**Exercise details:** Go through the data below and return each line containing the word "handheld".

**Materials provided:**
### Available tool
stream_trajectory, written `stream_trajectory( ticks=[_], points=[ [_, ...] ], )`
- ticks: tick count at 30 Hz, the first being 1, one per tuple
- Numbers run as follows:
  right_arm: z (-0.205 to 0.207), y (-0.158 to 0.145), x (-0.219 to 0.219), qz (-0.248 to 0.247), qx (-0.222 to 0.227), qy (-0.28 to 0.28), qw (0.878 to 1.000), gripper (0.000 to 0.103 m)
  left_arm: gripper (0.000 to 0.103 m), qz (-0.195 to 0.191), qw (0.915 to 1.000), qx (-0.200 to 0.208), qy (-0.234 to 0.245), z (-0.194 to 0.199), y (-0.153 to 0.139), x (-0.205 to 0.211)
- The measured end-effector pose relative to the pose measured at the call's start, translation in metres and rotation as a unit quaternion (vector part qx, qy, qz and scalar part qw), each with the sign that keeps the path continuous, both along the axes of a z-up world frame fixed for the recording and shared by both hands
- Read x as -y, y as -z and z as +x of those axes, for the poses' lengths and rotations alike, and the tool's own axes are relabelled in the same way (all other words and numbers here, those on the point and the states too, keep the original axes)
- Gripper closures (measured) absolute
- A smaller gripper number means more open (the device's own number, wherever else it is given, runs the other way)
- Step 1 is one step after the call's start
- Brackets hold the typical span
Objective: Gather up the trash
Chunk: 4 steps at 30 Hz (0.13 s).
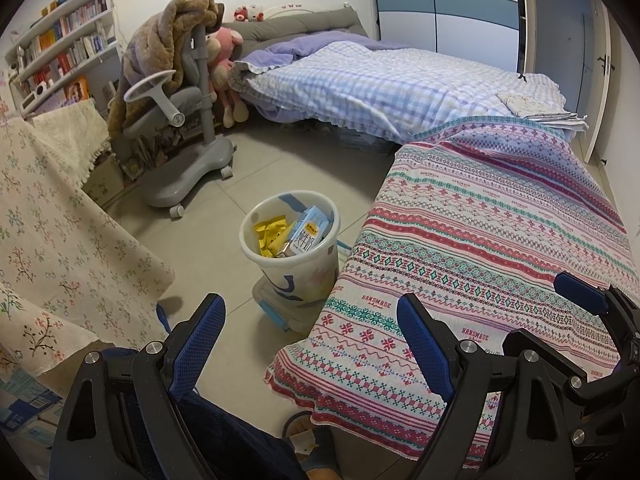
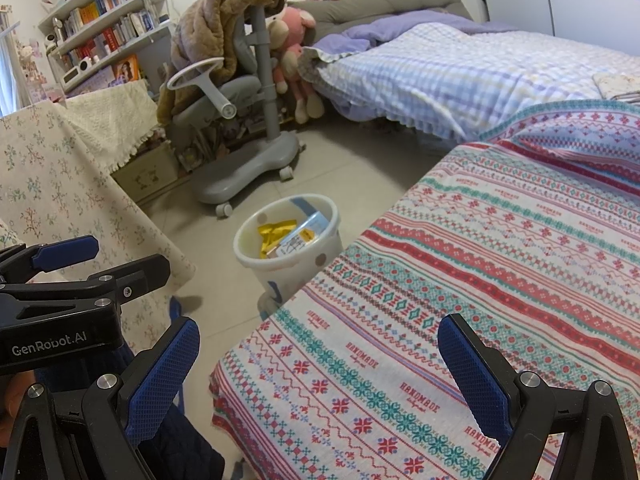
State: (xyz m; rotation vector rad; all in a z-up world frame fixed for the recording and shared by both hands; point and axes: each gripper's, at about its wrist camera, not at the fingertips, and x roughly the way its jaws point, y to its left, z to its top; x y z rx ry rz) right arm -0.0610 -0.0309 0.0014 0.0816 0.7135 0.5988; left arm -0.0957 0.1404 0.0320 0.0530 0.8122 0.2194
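A white waste bin (image 1: pixel 305 277) (image 2: pixel 289 276) stands on the tiled floor between a floral-covered table and a table with a striped patterned cloth (image 1: pixel 480 240) (image 2: pixel 480 260). Inside it lie yellow wrappers (image 1: pixel 271 233) (image 2: pixel 276 232) and a light-blue milk carton (image 1: pixel 309 232) (image 2: pixel 301 241). My left gripper (image 1: pixel 310 304) is open and holds nothing; it hovers short of the bin, over the floor and the cloth's corner. My right gripper (image 2: pixel 320 326) is open and holds nothing, low over the near end of the patterned cloth. No loose trash shows on that cloth.
A grey swivel chair (image 1: pixel 180 120) draped with a brown blanket stands behind the bin, with a bed (image 1: pixel 380 88) beyond it. The floral-covered table (image 1: pixel 48 220) is at the left. A clear plastic box (image 1: pixel 280 314) sits under the bin. A person's slippered foot (image 1: pixel 308 434) is below.
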Motion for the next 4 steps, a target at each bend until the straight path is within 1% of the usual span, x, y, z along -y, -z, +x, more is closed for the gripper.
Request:
stream_trajectory(
  ticks=[4],
  points=[
    [0.0005,0.0000,0.0005,0.000,0.000,0.000,1.000,0.004,0.013,0.000,1.0000,0.000,-0.001,-0.0006,0.0006,0.0004]
  ],
)
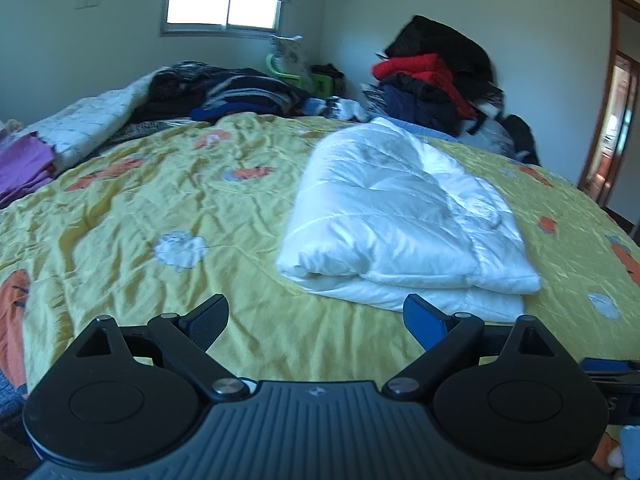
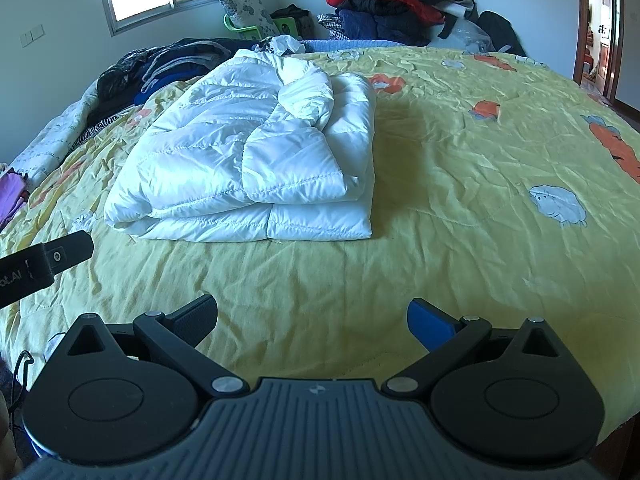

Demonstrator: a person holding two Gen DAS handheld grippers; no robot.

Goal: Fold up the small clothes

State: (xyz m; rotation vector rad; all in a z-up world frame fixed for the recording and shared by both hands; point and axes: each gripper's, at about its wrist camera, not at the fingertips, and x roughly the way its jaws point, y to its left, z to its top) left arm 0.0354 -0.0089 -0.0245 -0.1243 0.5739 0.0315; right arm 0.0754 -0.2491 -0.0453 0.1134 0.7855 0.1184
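Note:
A white quilted puffer jacket point(image 1: 400, 216) point(image 2: 256, 152) lies folded into a thick bundle on the yellow patterned bedspread point(image 1: 160, 208) point(image 2: 460, 184). My left gripper point(image 1: 316, 322) hovers open over the near part of the bed, just short of the jacket's front edge and to its left. My right gripper point(image 2: 312, 322) is open too, held back from the jacket, which sits ahead and to the left. Nothing is between either pair of fingers. The left gripper's body point(image 2: 44, 264) shows at the left edge of the right wrist view.
Dark clothes point(image 1: 224, 92) lie heaped at the far side of the bed. A red and black pile point(image 1: 436, 76) stands against the far wall. Purple folded cloth point(image 1: 24, 168) sits at the left edge. A doorway point(image 1: 616, 128) opens on the right.

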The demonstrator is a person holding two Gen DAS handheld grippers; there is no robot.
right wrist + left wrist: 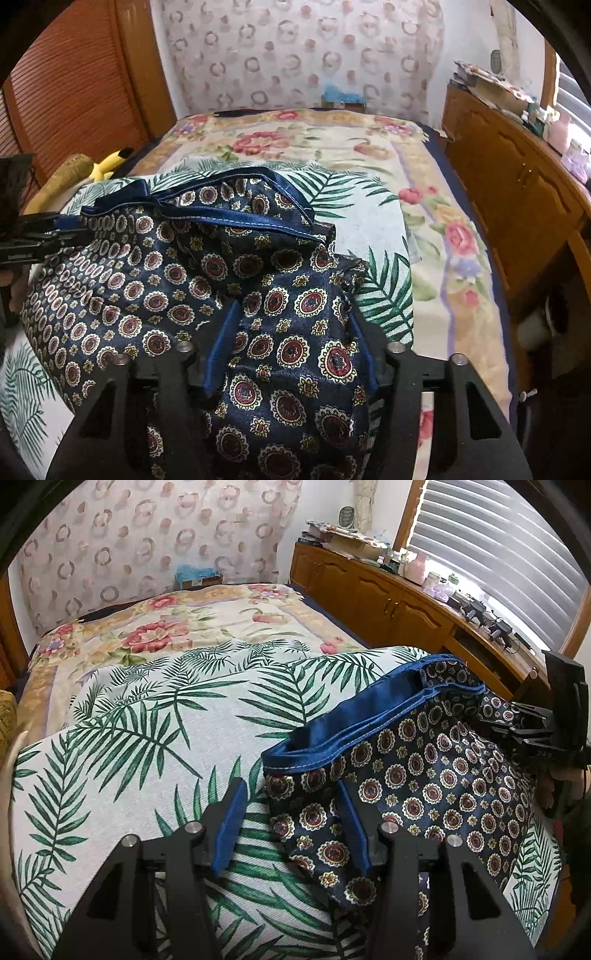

**Answer box:**
Demonstrator: a person holding two Gen DAS handheld grippers; no robot.
The demonstrator is a person holding two Gen DAS handheld grippers; there is no robot.

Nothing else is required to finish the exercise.